At a convergent plate boundary, the hypocentre is along the Benioff zone, and it can be at a depth of anywhere between 0-700km

Continental crust is not created as it is more buoyant than oceanic, and is therefore not created or destroyed at plate boundaries

Palaeomagnetism

  • Study of earth’s magnetic field in rocks

  • The magnetic field of the earth is constantly changing, and this can be over a timescale of milliseconds to millemia.

    • Short term - pulsations, fluctuations, daily magnetic variation

    • Long term - secular variation, geomagnetic excursions and geomagnetic reversals

  • Because of these variations, rocks’ magnetic fields end up pointing different directions as they have locked on to the magnetic field at different points.

Plate margins

  • Alfred Wegener’s continental drift theory:

    • Continents fit well together

    • Fossils of some species (ie. cynognathus which could not swim) found in different continents separated by a body of water

    • Mountains and volcanoes made of the same rock in different areas

CONSERVATIVE MARGINS:

  • Two plates slide past each other, caused by convection currents in the mantle, resulting in a break in the crust as they move called a fault.

    • If on a large scale, this fault is called a transform fault

  • Very powerful earthquakes, as plates are jagged not smooth, and thus create lots of friction. This builds up until the plates can no longer deal with the stress, at which point the fault slips, rocks jolt and a thrust earthquake is caused

  • No volcanoes as no lithosphere is created or destroyed

  • Example: San Andreas Fault - lots of earthquakes

CONVERGENT (o+c)

  • Oceanic crust is denser than continental, and so oceanic crust gets subducted beneath continental into the mantle through slab pull, melting it

  • Deep ocean trenches are found at the point of subduction

  • Fold mountains are found here, as when these two plates collide, continental is crumpled and pushed up

  • These mountains are volcanoes as magma from the melting subducted plate pushes up through faults, creating explosive eruptions of andesitic lava

  • Friction between colliding plates and their subduction causes intermediate and deep focus earthquakes along the Benioff zone, of moderate magnitude and therefore of medium risk

  • Example - West of South America, where the Nazca plate is subducted, creating Andesitic lava and the Andes mountains.

CONVERGENT (o+o)

  • When two oceanic plates collide, the denser one is subducted beneath the other, forming deep ocean trenches

  • There are earthquakes here with hypocentres all along the Benioff Zone - the 2004 Indian Ocean Tsunami was caused by an earthquake at one of these faults

  • Magma from the subducting plate can rise to form underwater volcanoes, sometimes being so big that they rise above the sea level and form island arcs, like the Aleutian islands in Alaska

CONVERGENT (c+c)

  • When two continental plates collide, a collision margin occurs. As both have similar density, neither is subducted

  • Instead, sediments from both plates crumple and are forced downwards to push the lithosphere down, but also upwards to create fold mountains.

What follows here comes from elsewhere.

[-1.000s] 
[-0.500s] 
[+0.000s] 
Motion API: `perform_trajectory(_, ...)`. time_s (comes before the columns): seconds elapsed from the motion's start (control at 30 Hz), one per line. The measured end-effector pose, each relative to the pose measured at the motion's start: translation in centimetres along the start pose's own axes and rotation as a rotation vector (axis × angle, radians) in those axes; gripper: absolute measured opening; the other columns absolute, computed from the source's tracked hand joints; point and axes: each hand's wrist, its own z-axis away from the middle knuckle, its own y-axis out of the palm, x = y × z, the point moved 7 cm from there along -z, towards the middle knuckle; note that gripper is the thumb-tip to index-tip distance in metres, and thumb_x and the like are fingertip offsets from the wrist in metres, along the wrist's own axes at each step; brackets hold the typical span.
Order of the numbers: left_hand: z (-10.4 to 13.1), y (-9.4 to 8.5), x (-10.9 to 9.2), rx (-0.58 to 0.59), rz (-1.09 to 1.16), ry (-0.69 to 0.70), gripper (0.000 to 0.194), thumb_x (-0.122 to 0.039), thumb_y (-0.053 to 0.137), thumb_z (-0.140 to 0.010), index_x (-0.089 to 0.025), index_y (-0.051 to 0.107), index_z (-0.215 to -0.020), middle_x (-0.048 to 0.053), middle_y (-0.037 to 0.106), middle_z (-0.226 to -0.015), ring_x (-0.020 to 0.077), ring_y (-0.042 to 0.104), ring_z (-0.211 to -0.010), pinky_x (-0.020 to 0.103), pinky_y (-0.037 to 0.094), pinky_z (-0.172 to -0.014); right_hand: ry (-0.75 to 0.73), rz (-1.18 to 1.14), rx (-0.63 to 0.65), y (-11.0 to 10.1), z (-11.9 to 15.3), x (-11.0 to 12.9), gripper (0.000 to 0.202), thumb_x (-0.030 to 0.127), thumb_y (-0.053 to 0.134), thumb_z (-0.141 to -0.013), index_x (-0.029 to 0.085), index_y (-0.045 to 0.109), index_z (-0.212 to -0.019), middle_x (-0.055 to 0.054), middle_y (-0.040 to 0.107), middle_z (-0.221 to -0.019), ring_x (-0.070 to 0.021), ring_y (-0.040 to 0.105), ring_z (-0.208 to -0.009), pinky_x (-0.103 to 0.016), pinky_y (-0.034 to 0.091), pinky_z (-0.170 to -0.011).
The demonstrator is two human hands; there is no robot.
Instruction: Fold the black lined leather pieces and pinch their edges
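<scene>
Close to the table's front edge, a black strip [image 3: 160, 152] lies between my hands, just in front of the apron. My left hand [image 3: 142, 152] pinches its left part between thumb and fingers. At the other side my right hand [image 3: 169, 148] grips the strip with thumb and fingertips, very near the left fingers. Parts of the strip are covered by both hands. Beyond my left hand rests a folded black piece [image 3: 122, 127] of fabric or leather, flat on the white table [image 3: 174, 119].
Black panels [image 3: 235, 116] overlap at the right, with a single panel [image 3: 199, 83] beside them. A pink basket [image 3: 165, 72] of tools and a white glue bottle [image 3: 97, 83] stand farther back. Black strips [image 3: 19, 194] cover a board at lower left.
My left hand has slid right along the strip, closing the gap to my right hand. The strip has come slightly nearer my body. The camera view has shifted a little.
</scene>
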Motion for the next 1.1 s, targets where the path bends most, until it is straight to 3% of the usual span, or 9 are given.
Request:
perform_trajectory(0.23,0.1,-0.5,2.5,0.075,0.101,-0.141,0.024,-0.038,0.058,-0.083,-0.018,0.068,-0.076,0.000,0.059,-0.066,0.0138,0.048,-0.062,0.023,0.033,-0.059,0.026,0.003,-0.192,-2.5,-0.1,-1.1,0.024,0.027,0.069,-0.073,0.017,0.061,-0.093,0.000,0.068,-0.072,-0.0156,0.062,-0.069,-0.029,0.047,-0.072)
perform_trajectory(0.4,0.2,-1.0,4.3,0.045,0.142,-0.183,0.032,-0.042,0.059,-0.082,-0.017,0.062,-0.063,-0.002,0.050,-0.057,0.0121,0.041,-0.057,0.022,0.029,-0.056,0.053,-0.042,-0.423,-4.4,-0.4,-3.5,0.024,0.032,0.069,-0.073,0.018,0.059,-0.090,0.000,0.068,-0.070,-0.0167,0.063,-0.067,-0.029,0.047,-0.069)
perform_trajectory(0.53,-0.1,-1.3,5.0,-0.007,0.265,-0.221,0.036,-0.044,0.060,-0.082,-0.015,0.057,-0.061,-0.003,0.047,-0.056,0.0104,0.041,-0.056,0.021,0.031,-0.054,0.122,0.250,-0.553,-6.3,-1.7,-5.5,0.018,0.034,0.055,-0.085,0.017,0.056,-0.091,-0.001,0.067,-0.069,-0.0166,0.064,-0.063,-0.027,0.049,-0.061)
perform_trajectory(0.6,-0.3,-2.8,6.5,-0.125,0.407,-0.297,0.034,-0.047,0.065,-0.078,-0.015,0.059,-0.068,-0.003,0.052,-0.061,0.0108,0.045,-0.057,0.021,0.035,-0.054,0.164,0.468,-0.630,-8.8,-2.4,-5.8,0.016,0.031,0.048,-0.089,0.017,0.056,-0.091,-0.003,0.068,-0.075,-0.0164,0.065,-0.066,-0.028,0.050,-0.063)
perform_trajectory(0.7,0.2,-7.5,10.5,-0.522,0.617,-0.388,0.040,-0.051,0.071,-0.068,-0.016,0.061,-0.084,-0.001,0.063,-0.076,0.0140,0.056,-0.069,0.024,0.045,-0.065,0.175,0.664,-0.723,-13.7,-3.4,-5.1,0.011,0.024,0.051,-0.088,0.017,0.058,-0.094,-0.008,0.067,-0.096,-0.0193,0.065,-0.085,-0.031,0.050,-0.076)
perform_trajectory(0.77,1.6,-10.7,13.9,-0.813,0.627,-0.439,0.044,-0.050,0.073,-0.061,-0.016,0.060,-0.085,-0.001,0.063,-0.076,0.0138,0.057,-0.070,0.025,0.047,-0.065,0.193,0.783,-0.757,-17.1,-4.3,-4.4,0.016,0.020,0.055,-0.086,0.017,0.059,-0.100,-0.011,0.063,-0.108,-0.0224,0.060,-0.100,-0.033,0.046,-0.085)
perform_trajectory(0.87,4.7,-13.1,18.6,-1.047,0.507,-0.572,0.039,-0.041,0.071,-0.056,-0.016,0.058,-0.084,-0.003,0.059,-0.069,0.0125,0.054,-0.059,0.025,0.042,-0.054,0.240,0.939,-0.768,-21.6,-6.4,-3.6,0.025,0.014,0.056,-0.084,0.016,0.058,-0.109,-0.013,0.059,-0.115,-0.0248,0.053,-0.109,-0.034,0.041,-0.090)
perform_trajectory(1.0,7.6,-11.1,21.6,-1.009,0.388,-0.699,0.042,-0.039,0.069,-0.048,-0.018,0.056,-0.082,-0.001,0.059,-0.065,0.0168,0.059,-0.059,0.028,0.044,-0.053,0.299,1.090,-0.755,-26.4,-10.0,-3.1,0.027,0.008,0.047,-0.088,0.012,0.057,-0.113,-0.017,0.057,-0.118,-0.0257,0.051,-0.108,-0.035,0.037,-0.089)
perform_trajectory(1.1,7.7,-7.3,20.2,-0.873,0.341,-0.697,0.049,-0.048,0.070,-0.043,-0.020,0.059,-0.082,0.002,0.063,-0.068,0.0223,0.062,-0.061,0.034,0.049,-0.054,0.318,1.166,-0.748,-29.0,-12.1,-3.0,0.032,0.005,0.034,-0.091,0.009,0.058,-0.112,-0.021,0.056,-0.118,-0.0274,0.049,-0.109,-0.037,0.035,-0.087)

  • There are some earthquakes here, with a shallow focus as there is no Benioff zone - i.e. the 2015 Nepal earthquakes. Shallow focus earthquakes cause more ground shaking as the energy is more concentrated near ground level

  • Small amounts of magma may rise through faults, but volcanoes are not often found there

  • Some subduction happens there when compressed denser sediments result in plate subduction

DIVERGENT (o)

  • Plates move apart thanks to convection currents within the asthenosphere, creating mid-ocean spreading ridges, which extend for up to 60,000km across the ocean floor

  • Transform faults can occur here, as ridges spread at different rates

  • Magma rising through the ridge creates submarine volcanoes, which can grow above sea level and create islands (i.e. Iceland)

DIVERGENT (c)

  • Here, the crust breaks into sets of faults, and the land between them collapses and forms rift valleys

  • Same hazards as oceanic divergent

Why do plates move?

In 1957, the Tharp-Heezen map was produced. it was the most accurate picture of the sea floor at the time, and it pointed to various underfloor ridges that exist below the sea. A mid ocean ridge consists of a chain of volcanoes and valleys. The inner core is solid and magnetic, while the outer core and mantle are liquid. The mantle is made up of peridotite, and the core made of iron

  • Hot rock rises and spreads at the surface

  • It then sinks upon cooling, and this creates convection currents that make our plates move

  • Under subduction, the rock melts, CO2 is released, and it comes back out of the earth in explosive eruptions from composite volcanoes

  • Upwelling magma transfers heat from the core to the top of the mantle in a process called convection

  • As the magma reaches the main part of the asthenosphere, it heats up again, causing a convection current.

Slab pull and ridge push work in conjunction at spreading ridges, by newly formed oceanic crust

Subduction stops the planet expanding lol

How to measure earthquakes

  • 10,000 people every year die from earthquakes

  • All earthquakes are hazards but hardly any are disasters - only when they cause significant damage

  • Strike-slip faults are where the crust moves sideways at a conservative fault

  • Dip-slip faults are where the ground either drops or is pushed upwards

  • The strongest earthquakes are found at subduction zones, and at conservative boundaries, where friction is built in a locked fault.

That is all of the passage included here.